A year ago, Panic! at the Disco played sold-out arena shows as openers for the Nintendo Fusion Tour. Back then, however, the band was the Las Vegas scene’s latest export, a group of musically inclined high school graduates who got lucky using the Internet.
In front of a crowd of screaming teenage girls, the band that calls itself a “wet dream for the webzines” proved it could sell out shows on its own last Saturday night at Tsongas Arena with a performance closer to a circus-like spectacle than a concert.
Under two big tops and a painted backdrop of 1920s circus-goers, the members of Panic!, clad in glittering gold vests, ruffled silk undershirts and tight, ripped pants, played through their entire repertoire of songs from 2005’s A Fever You Can’t Sweat Out, straying only twice with bold covers of The Beatles’ “Eleanor Rigby” and Queen’s “Killer Queen.”
Largely due to appearances by the Lucent Dossier Vaudeville Cirque, a group of contortionists and dancers that brings to mind the cast of Moulin Rouge, the entire performance had a distinctly sexual vibe. Throughout the show, a dominatrix whipped another dancer into submission, three men appeared from beneath a dancer’s white tulle skirt, and lead singer Brendan Urie grabbed his crotch while dancing with three half-naked girls in ballet tutus.

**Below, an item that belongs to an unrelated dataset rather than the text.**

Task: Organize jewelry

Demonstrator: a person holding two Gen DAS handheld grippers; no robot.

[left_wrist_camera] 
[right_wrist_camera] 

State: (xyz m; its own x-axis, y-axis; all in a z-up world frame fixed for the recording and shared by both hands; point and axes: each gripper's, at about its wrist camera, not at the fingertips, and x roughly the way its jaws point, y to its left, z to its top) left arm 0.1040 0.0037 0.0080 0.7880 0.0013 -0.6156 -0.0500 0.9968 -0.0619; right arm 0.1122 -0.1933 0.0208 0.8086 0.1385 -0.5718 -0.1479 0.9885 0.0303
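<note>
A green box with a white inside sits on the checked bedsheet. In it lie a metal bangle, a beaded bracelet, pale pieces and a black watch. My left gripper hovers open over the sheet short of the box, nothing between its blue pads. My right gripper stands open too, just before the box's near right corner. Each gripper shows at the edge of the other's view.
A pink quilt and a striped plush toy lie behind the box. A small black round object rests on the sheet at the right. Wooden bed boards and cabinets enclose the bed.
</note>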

Like the rest of the show, Panic!’s music was loud and ostentatious, at some points too loud for the venue’s sound equipment. The band avoided too many special effects on the electronica songs from the first half of its debut album, while songs from the second half were bolstered by live cello, violin and piano performances.
Urie acted not only as a charismatic frontman for the band, but as a narrator for the whole show. During “I Write Sins Not Tragedies,” a gothic bride and groom portrayed the story of a wedding doomed from the start. While Urie played piano on “But It’s Better If You Do,” which describes girls who “shed their skin on stage,” four girls shimmied around him before tearing off their clothes and treating him to a lap dance.
Panic! bid the crowd good-night with a bang, ending the show with “Build God, Then We’ll Talk,” an ode to infidelity, drug use and a loss of faith that hardly seems relatable to an audience that probably hasn’t even taken Sex Ed yet. With typical grandiosity, the entire Vaudeville Cirque joined the band onstage for a decadent show of debauchery.